At the start of January when I decided to start training for the 10k, my biggest fear was that I’d be training though the winter. I worried that if it was raining (or worse) I wouldn’t stick to it. But I’m pleased to say that apart from a couple of days of snow, we’ve enjoyed almost spring-like weather since the start of January. Oh what an irony then to wake up on Race Day to discover that it was raining heavily. People said ‘don’t worry – it will soon pass’ – but it didn’t. It rained heavily throughout the race. By the time we were just 3k into the race I’m confident that I could have gone swimming and not got any wetter. It was grim! [but at least it wasn't snowing - which it was by the time the runners finished the MK Half Marathon about an hour later!]

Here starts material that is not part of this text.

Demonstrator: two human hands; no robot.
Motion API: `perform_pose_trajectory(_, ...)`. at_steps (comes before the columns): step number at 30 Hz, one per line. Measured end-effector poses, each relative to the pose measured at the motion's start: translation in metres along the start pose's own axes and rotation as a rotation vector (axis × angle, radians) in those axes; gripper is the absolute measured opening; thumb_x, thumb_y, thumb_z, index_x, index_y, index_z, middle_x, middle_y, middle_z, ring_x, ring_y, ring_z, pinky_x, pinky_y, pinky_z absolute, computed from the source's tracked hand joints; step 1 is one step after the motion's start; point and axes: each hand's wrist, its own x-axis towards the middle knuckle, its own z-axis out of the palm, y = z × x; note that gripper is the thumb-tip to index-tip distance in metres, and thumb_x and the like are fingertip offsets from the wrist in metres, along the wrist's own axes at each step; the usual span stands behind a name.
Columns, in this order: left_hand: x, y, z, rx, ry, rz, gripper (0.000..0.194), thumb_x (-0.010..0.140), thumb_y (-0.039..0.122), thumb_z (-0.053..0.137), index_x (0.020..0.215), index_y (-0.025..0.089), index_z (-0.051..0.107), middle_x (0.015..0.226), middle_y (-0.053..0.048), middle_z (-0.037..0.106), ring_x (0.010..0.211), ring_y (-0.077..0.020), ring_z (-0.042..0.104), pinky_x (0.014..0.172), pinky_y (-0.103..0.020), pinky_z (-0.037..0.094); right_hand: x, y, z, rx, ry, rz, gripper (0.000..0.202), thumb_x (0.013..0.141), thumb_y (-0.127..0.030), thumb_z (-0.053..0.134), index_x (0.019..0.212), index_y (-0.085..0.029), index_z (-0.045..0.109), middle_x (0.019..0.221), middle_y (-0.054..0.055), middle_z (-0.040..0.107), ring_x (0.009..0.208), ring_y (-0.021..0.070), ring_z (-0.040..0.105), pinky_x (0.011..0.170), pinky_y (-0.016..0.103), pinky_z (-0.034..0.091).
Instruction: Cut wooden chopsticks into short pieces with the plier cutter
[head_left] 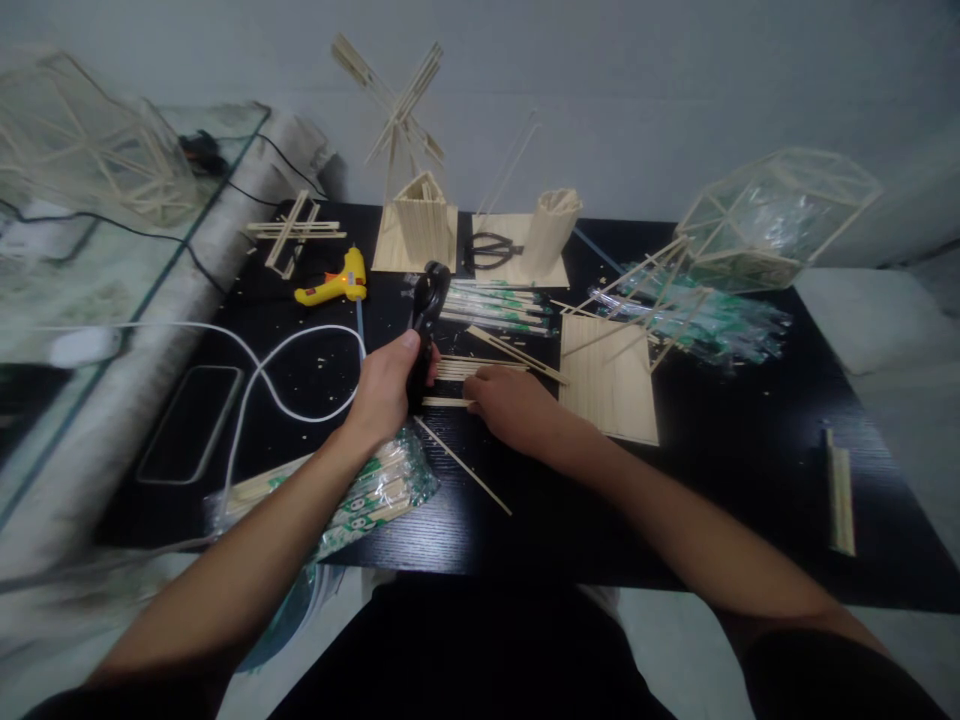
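My left hand (386, 385) is wrapped round a black hand tool (427, 315) with a curved upper end, held upright over the table; its exact kind is unclear. Just right of it, my right hand (502, 400) has its fingers curled and pinched on a thin wooden chopstick (448, 402). A row of bare chopsticks (484, 369) lies between and behind the hands. One loose stick (465, 467) slants across the black table in front of them. My right fingertips are partly hidden.
Wrapped chopsticks (382, 480) lie under my left forearm. A yellow glue gun (337, 280), a white cable (262, 365) and a phone-like slab (191, 425) are left. A stick panel (607, 385) lies right; stick towers (422, 220) and a lantern-like frame (780, 220) stand behind.
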Motion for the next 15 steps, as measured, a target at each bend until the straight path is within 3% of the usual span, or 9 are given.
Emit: perform_pose_trajectory(15, -0.001, -0.0016, 0.0005, 0.049, -0.031, -0.039, 0.061, 0.093, 0.072, 0.043, 0.08, 0.018, 0.068, 0.068, -0.005, 0.066, 0.065, -0.0192, 0.062, 0.061, -0.03, 0.048, 0.0004, 0.0022, 0.0018, 0.01, 0.025, -0.02, 0.018, 0.099, -0.012, 0.052, 0.103, -0.012, 0.069, 0.101, 0.011, 0.072, 0.093, 0.0217, 0.068, 0.073, 0.03, 0.042)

The start of the race felt a bit slow for me, so I jostled to get a better position and soon settled down into a good rhythm. I was passed by a steady stream of fitter runners who had started further back & who were travelling past me at a good pace which was quite disheartening. The cold from the rain was making my leg muscles tighten, which was a bit of a worry so early on! I found myself following a guy with a silly hat and a woman in an orange jacket who both seemed to be paying great attention to their watches and sticking to a predetermined pace. As the pace felt comfortable for me too I decided I’d stick with them for as long as I could. Before I knew it we were at the ‘feeding station’ and then at the half way marker. At this point (still raining, of course) I decided I still had a bit of pace left in me and decided to over-take the ‘orange lady’ (no idea where the guy with the silly hat had gone by now) and pulled away a little bit. Shortly after that someone ran up behind me and patted me on the back and gave some encouragement: it was Rev. Andrew Gale (Chaplain at Oakhill STC). We had been together on the start line but had separated. He pulled about 20 yards ahead. Then at the 7k mark we were at the lowest point of the race and the finish line was at the highest! So we hit the hills…

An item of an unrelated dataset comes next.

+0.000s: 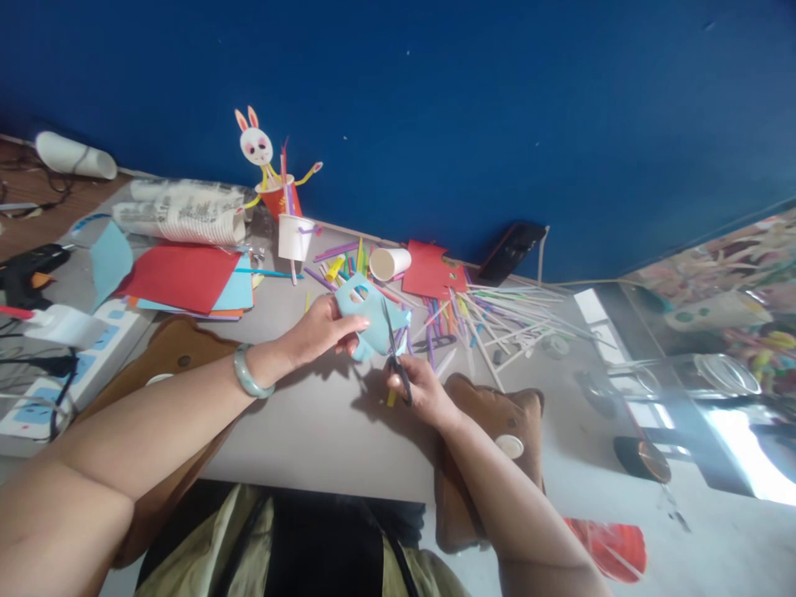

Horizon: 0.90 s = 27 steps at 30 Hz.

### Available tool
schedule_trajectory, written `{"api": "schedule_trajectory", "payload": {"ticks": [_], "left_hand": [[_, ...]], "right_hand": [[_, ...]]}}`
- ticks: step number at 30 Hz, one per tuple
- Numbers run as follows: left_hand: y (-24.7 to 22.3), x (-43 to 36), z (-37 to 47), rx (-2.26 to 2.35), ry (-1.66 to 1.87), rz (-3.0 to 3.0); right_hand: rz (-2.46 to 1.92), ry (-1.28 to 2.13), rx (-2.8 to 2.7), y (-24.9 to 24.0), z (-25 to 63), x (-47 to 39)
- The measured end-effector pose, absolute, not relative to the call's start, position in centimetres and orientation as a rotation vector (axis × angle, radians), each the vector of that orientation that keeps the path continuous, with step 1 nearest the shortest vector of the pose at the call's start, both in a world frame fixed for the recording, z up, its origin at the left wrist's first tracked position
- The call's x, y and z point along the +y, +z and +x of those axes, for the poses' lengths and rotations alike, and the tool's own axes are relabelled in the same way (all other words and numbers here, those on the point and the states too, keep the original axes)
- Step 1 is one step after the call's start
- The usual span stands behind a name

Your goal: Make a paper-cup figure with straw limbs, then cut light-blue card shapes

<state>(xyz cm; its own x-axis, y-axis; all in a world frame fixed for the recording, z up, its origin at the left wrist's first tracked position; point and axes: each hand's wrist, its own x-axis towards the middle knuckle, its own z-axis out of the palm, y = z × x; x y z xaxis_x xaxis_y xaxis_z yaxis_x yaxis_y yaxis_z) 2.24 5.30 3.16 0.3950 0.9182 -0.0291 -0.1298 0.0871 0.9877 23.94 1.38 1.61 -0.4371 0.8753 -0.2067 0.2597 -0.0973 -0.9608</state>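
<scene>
My left hand (331, 327) pinches a light blue sheet of paper (373, 319) that has a hole cut near its upper left. In my right hand (424, 388) is a pair of dark-handled scissors (394, 348), its fingers in the handle loops. The scissor blades lie at the right part of the blue paper; whether they are apart is hard to make out. Behind the paper are a white paper cup (390, 264) on its side and a red paper piece (432, 269) with cut-outs.
Many coloured straws (497, 319) spread across the table. Red paper (177, 274) and blue sheets lie left, near a power strip (68, 365) and glue gun (28, 269). A rabbit figure (257, 148) stands at the back. Brown cushions (460, 497) lie under both forearms.
</scene>
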Motion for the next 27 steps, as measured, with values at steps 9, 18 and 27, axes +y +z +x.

I’ve always thought of Milton Keynes as being particularly flat. Which sounded great because all of my training had been alongside the canal, with a total elevation of about 5m at the lock. But at the start Angie Horn asked me if I’d been ‘training for the Fishermead hill?’ To which my reply was a very definite ‘no’! She looked a bit worried for me.
The first hill wasn’t too steep or too long – but it took a lot out of me. I had managed to work hard and pulled back a bit of distance from Andrew. Then it was flat again for a little while before another hill – worse than the first: longer and steeper (a bad combination). Then immediately after that we turned a corner and hit the Fishermead hill – which is slightly shorter and not as steep as the last, but coming on the back of the others it felt like hell! I tried to power through it and nearly killed myself in the process. At this point we were only 1k from the finish line, but that final kilometre felt like five. There were two encouragements for me amongst the hills, the first was that I managed to over-take and stay ahead of Andrew, the second was the supporters I saw.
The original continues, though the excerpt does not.